- **SOURCE MATERIAL**
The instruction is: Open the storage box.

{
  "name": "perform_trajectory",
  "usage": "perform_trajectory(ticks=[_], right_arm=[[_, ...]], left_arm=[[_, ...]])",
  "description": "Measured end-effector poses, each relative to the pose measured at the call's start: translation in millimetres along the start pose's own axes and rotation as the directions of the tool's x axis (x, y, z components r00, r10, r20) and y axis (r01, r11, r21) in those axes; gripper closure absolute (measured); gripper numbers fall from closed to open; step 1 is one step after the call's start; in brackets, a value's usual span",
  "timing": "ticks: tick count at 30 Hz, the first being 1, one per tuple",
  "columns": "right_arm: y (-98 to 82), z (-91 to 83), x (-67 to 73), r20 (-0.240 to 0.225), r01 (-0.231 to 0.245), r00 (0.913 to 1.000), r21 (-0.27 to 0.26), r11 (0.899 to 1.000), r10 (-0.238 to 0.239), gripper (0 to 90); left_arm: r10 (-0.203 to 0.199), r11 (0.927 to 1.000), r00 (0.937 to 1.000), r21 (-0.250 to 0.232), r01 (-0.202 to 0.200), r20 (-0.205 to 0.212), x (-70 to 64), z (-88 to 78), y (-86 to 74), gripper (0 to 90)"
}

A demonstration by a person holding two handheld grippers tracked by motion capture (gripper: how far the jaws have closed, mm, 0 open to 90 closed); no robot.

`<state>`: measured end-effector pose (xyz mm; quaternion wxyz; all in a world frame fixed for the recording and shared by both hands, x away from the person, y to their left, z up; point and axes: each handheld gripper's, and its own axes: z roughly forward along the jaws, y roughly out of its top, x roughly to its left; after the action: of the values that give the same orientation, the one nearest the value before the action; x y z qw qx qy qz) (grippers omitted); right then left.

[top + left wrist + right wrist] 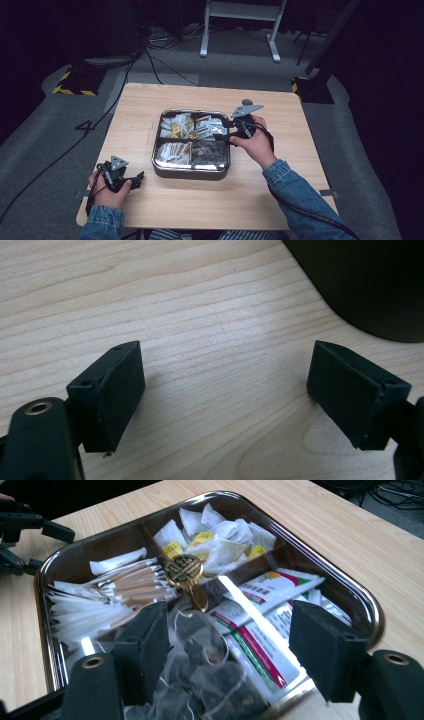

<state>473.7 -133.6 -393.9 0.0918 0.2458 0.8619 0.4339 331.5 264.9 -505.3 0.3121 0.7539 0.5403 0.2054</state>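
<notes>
Your left gripper [134,180] rests on table [210,200] near tray [192,172] – jaws wide apart, empty. Your right gripper [227,645] hovers over tray, jaws apart, gripping nothing – mesh tea bags [200,670] below in nearest compartment. Pick not yet made; every packet remains in tray.

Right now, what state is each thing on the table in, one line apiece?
Divided metal tray: upright on the table, uncovered, all four compartments filled.
Mesh tea bags: heaped loose in one compartment.
Paper stick packets: lying flat, side by side.
Left hand-held gripper: open, empty, low over bare wood beside the tray.
Right hand-held gripper: open, empty, over the tea bags.
</notes>
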Motion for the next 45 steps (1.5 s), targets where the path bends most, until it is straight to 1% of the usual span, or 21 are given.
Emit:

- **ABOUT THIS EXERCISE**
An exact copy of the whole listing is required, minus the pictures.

- **EXERCISE ANSWER**
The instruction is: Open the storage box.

{
  "name": "perform_trajectory",
  "usage": "perform_trajectory(ticks=[_], right_arm=[[_, ...]], left_arm=[[_, ...]])",
  "description": "Measured end-effector poses, each relative to the pose measured at the call's start: translation in millimetres along the start pose's own axes and rotation as the directions of the tool's x axis (x, y, z components r00, r10, r20) and y axis (r01, r11, r21) in those axes; gripper closure absolute (measured); gripper numbers fall from closed to open; step 1 is one step after the call's start; in brackets, a value's usual span",
  "timing": "ticks: tick count at 30 Hz, the first being 1, one per tuple",
  "columns": "right_arm: y (-98 to 82), z (-91 to 83), x (-67 to 73), r20 (-0.240 to 0.225), r01 (-0.231 to 0.245), r00 (0.913 to 1.000), r21 (-0.27 to 0.26), r11 (0.899 to 1.000), r10 (-0.238 to 0.239), gripper (0 to 90); left_arm: r10 (-0.203 to 0.199), r11 (0.927 to 1.000), r00 (0.937 to 1.000), r21 (-0.250 to 0.232), r01 (-0.202 to 0.200), r20 (-0.205 to 0.212), x (-70 to 64), z (-88 to 78), y (-86 to 74), gripper (0 to 90)"
}

A demonstration by a person holding two handheld grippers tracked by motion capture (gripper: how far the jaws have closed, mm, 0 open to 90 closed); no robot.

`<state>`: measured end-effector pose (xyz mm; quaternion wxyz; all in a world frame fixed for the recording and shared by both hands, x away from the person, y to their left, z up; point and axes: each handheld gripper's, and its own axes: z roughly forward along the jaws, y roughly out of its top, x roughly to its left; after the action: of the values that give the same orientation, the one nearest the value before the action; x y z qw qx qy qz) (grippers omitted); right then left.

[top + left wrist + right wrist] 

<state>473.7 -133.6 -393.9 0.0918 0.2458 0.8619 0.4339 331.5 264.9 -505.3 0.3121 0.7539 0.5403 0.2054</state>
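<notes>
Your left gripper [134,180] rests on table [210,200] near tray [192,172] – jaws wide apart, empty. Your right gripper [227,645] hovers over tray, jaws apart, gripping nothing – mesh tea bags [200,670] below in nearest compartment. Pick not yet made; every packet remains in tray.

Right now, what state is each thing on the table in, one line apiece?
Divided metal tray: upright on the table, uncovered, all four compartments filled.
Mesh tea bags: heaped loose in one compartment.
Paper stick packets: lying flat, side by side.
Left hand-held gripper: open, empty, low over bare wood beside the tray.
Right hand-held gripper: open, empty, over the tea bags.
</notes>
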Motion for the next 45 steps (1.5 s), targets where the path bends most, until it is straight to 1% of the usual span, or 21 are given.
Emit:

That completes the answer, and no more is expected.